YOUR ASSIGNMENT
Nothing but a verbatim copy of the data, minus the images, should be returned.

AVAILABLE DATA
--*--
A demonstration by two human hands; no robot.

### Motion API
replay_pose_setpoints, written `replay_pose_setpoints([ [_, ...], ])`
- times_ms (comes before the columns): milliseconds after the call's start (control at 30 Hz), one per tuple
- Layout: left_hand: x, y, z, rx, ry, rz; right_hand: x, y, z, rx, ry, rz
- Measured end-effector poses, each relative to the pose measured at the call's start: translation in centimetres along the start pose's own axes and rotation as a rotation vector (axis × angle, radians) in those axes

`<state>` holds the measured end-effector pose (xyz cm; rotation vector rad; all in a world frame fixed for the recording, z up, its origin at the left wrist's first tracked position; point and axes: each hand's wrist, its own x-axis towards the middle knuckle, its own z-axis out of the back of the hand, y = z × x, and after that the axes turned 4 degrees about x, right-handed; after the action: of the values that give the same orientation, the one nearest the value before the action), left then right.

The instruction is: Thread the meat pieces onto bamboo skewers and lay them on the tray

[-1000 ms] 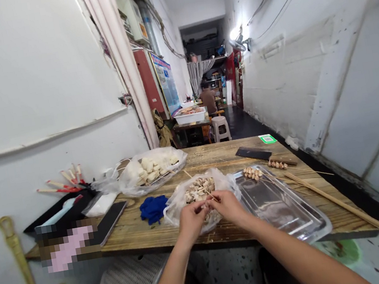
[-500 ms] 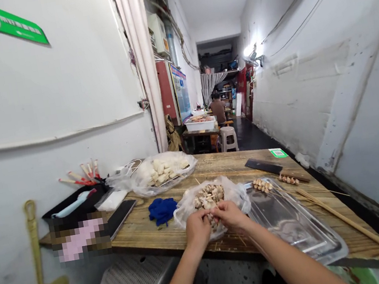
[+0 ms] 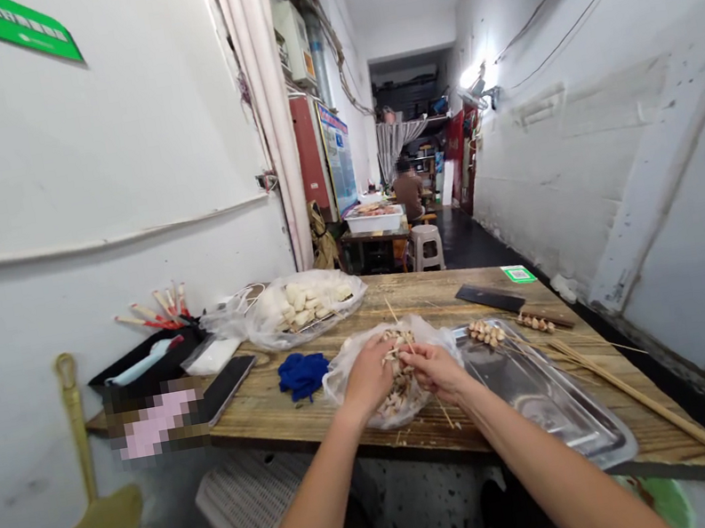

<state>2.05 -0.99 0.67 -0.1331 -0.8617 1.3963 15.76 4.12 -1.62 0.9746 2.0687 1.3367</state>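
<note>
A clear plastic bag (image 3: 344,373) of what look like garlic cloves (image 3: 397,401) lies open at the table's front. My left hand (image 3: 370,376) reaches over it from the left, its fingers stretched out and loosely bent onto the cloves; the fingertips are partly hidden. On the bag's right side, my right hand (image 3: 436,371) pinches a thin bamboo skewer (image 3: 445,413), whose ends stick out above and below the fingers. Filled clove skewers (image 3: 486,333) rest on the far edge of a metal tray (image 3: 553,411), right of the bag.
Bare bamboo skewers (image 3: 653,407) lie along the table's right side, near a cleaver (image 3: 489,296). A blue cloth (image 3: 303,375), a phone (image 3: 231,390), a black box (image 3: 139,363) and a bag of pale pieces (image 3: 305,306) occupy the left. Farther back, a person (image 3: 408,190) sits near a stool (image 3: 426,247).
My hands have moved apart: the left has shifted onto the cloves with its fingers loosened, while the right keeps the skewer, now tilted upright. The view has shifted slightly.
</note>
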Motion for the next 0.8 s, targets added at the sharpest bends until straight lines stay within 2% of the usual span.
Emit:
replay_pose_setpoints([
  [133, -1.8, -0.2, -1.1, -0.356, -0.118, 0.201, -0.8, -0.1, -0.9, 0.038, 0.012, 0.151],
  [300, -2.7, -0.2, -1.9, -0.783, -0.199, 0.445, -1.5, -0.4, -2.0, -0.015, 0.026, 0.187],
  [400, -2.8, -0.1, -1.7, -0.978, -0.11, 0.583, -1.5, -0.8, -1.9, -0.052, 0.0, 0.187],
  [500, -2.9, 0.1, -1.5, -1.102, -0.018, 0.663, -1.4, -1.3, -1.5, -0.054, 0.002, 0.172],
  [600, -3.1, 0.3, -1.5, -1.184, 0.013, 0.701, -1.4, -1.5, -1.0, -0.014, 0.016, 0.136],
  [733, -3.2, 0.1, -1.6, -1.235, 0.126, 0.698, -1.3, -1.4, -0.7, 0.005, 0.034, 0.065],
  [800, -3.2, -0.2, -1.8, -1.203, 0.092, 0.681, -1.3, -1.4, -0.6, -0.007, 0.037, 0.055],
])
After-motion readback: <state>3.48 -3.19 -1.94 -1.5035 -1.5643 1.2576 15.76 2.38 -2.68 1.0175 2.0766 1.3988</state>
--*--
TASK ANSWER
A demonstration by two human hands; no robot.

### Motion API
replay_pose_setpoints, written `replay_pose_setpoints([ [_, ...], ])`
- times_ms (comes before the columns): milliseconds after the call's start (control at 30 Hz), one per tuple
- Layout: left_hand: x, y, z, rx, ry, rz; right_hand: x, y, z, rx, ry, rz
- Measured end-effector poses, each relative to the pose measured at the call's start: translation in centimetres along the start pose's own axes and rotation as a rotation vector (axis × angle, radians) in those axes

`<state>` holds the measured end-effector pose (xyz cm; rotation vector rad; all in a world frame fixed for the recording, z up, its origin at the left wrist's first tracked position; point and axes: each hand's wrist, its own x-axis towards the middle knuckle, its own z-axis out of the back of the hand, y = z × x, and after that the axes turned 4 degrees about x, right-handed; after the action: of the values that give the same orientation, the one nearest the value before the action), left then right.

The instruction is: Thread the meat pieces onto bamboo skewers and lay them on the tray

[-1000 ms] 
[-500 ms] 
[+0 ms] 

<state>2.05 -0.99 0.67 -0.1331 -0.8617 1.3963 15.76 4.12 -1.62 0.9746 2.0687 1.3367</state>
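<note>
A clear plastic bag (image 3: 344,373) of what look like garlic cloves (image 3: 397,401) lies open at the table's front. My left hand (image 3: 370,376) reaches over it from the left, its fingers stretched out and loosely bent onto the cloves; the fingertips are partly hidden. On the bag's right side, my right hand (image 3: 436,371) pinches a thin bamboo skewer (image 3: 445,413), whose ends stick out above and below the fingers. Filled clove skewers (image 3: 486,333) rest on the far edge of a metal tray (image 3: 553,411), right of the bag.
Bare bamboo skewers (image 3: 653,407) lie along the table's right side, near a cleaver (image 3: 489,296). A blue cloth (image 3: 303,375), a phone (image 3: 231,390), a black box (image 3: 139,363) and a bag of pale pieces (image 3: 305,306) occupy the left. Farther back, a person (image 3: 408,190) sits near a stool (image 3: 426,247).
My hands have moved apart: the left has shifted onto the cloves with its fingers loosened, while the right keeps the skewer, now tilted upright. The view has shifted slightly.
</note>
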Motion for the next 0.8 s, targets added at the sharpest bends until straight lines stay within 2% of the usual span.
Emit:
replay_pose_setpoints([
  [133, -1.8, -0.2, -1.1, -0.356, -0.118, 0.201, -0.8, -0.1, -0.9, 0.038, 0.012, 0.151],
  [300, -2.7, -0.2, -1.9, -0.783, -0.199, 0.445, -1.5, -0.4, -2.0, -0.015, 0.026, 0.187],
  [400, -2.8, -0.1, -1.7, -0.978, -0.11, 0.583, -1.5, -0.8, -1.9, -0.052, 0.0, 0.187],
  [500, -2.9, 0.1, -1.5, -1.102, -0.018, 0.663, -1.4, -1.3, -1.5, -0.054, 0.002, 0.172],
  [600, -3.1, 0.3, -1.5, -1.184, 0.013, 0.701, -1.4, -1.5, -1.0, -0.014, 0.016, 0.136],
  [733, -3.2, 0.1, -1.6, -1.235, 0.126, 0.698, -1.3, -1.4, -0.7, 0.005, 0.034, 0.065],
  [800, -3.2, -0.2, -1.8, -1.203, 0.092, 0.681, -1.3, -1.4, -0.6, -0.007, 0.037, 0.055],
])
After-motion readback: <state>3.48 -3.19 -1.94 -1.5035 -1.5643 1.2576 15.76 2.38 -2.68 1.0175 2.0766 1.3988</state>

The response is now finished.